What is required: In the entries below, find the line with "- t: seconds" and the line with "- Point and". Print those two and everything between them exactly, and nothing else.

=== Begin Enclosure ===

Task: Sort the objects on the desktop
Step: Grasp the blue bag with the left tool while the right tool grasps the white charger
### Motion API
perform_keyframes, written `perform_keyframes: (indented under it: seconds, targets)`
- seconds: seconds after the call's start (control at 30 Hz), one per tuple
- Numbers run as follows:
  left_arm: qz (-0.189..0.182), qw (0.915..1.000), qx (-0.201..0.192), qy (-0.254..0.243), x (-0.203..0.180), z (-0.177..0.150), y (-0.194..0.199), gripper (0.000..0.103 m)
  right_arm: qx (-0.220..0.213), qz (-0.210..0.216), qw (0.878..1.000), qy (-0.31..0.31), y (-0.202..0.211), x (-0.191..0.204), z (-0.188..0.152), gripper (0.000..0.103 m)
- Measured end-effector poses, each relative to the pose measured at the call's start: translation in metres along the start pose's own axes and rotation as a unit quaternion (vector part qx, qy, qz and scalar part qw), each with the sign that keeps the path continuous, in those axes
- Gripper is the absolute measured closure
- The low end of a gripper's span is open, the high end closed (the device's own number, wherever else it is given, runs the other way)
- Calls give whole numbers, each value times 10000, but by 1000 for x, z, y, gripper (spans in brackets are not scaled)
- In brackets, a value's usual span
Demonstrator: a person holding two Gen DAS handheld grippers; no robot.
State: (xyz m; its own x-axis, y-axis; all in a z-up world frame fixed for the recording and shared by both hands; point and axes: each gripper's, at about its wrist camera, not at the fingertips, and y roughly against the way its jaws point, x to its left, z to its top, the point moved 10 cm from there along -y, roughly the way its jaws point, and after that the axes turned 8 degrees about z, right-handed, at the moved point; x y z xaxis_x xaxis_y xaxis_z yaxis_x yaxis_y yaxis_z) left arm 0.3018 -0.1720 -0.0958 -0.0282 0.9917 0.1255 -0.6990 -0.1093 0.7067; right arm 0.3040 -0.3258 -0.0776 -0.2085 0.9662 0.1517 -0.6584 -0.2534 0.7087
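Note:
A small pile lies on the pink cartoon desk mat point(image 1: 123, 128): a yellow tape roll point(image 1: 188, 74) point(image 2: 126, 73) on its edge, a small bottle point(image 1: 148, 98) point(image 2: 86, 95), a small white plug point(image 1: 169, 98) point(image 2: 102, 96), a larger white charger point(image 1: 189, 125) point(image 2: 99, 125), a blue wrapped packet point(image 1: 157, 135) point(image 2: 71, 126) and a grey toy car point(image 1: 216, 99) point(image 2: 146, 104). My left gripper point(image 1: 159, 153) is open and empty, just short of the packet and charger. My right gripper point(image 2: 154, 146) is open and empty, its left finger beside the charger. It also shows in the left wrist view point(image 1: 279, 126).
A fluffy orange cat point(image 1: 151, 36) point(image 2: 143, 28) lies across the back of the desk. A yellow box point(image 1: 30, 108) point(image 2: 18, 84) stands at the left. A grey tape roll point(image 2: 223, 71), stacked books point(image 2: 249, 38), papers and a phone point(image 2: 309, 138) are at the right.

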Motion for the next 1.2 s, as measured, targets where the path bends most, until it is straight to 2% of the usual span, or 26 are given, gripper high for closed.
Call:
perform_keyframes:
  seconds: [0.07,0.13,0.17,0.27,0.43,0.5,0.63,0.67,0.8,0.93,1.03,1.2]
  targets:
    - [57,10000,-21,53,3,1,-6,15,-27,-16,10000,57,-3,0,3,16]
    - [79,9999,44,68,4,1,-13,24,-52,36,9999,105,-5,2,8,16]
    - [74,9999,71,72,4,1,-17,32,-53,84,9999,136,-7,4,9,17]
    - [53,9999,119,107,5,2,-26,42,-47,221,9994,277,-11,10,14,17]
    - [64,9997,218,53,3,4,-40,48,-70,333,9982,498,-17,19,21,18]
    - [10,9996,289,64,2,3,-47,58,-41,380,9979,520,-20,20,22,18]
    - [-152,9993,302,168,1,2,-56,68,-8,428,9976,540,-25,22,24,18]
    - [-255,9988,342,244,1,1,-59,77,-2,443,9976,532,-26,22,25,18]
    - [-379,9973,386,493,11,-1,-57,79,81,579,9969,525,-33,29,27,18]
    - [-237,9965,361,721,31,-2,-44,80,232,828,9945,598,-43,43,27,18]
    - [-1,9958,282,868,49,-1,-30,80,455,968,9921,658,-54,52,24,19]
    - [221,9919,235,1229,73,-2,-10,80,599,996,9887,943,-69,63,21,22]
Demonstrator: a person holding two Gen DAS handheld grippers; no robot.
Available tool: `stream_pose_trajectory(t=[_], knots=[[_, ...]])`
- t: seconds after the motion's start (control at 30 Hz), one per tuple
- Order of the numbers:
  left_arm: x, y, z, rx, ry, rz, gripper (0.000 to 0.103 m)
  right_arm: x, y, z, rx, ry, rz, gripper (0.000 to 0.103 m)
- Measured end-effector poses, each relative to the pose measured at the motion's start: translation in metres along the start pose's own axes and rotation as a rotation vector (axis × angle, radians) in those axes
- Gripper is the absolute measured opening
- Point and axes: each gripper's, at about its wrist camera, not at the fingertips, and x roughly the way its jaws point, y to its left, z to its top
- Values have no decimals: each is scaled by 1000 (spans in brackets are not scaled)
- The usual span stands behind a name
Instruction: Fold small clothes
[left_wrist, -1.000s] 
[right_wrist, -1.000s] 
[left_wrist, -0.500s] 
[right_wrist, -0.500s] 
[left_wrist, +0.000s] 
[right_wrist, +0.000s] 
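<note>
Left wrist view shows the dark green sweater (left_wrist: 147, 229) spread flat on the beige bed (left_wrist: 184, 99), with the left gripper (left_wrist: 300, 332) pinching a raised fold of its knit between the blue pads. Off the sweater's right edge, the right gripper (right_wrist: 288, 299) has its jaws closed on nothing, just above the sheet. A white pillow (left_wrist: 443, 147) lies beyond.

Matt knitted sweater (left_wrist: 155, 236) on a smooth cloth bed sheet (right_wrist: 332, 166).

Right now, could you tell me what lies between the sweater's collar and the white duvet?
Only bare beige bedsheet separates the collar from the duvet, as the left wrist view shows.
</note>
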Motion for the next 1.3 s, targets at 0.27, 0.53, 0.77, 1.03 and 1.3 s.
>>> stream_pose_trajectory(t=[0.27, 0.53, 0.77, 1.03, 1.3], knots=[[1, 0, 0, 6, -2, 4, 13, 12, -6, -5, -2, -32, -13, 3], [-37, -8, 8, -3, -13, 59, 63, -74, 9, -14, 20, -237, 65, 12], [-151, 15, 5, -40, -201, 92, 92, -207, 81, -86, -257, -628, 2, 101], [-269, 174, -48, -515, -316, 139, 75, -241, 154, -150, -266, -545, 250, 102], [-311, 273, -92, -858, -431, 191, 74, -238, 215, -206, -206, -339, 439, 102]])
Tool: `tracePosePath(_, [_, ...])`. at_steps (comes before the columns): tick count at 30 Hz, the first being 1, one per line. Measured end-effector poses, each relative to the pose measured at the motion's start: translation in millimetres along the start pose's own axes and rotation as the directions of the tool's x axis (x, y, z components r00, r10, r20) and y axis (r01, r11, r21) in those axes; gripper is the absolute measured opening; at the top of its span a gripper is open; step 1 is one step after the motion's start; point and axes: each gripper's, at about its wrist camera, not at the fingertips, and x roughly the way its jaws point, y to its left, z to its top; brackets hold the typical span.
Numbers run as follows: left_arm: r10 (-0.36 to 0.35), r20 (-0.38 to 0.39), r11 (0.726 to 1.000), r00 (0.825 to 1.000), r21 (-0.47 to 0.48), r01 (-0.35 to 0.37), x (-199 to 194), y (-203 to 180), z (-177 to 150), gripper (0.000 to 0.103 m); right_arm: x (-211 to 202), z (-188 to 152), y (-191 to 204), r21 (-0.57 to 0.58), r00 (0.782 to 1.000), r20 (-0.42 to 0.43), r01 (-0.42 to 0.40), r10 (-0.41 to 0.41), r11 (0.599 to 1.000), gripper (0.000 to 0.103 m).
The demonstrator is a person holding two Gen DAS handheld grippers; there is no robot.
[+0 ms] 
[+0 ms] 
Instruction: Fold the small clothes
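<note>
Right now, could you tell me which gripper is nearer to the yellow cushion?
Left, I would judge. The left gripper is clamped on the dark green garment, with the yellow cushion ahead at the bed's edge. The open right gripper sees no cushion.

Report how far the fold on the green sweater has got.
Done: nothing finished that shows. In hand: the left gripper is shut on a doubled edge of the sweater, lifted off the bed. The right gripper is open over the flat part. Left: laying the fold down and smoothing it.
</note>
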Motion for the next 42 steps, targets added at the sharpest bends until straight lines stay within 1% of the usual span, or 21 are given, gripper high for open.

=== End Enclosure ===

Your response:
- t: seconds after the motion's start (control at 30 Hz), one per tuple
- Order of the numbers:
  left_arm: x, y, z, rx, ry, rz, gripper (0.000 to 0.103 m)
  right_arm: x, y, z, rx, ry, rz, gripper (0.000 to 0.103 m)
- Measured end-effector poses, each relative to the pose measured at the motion's start: translation in metres along the start pose's own axes and rotation as a rotation vector (axis × angle, radians) in those axes
- Gripper is the absolute measured opening
- Point and axes: each gripper's, at about its wrist camera, not at the fingertips, and x roughly the way its jaws point, y to its left, z to its top

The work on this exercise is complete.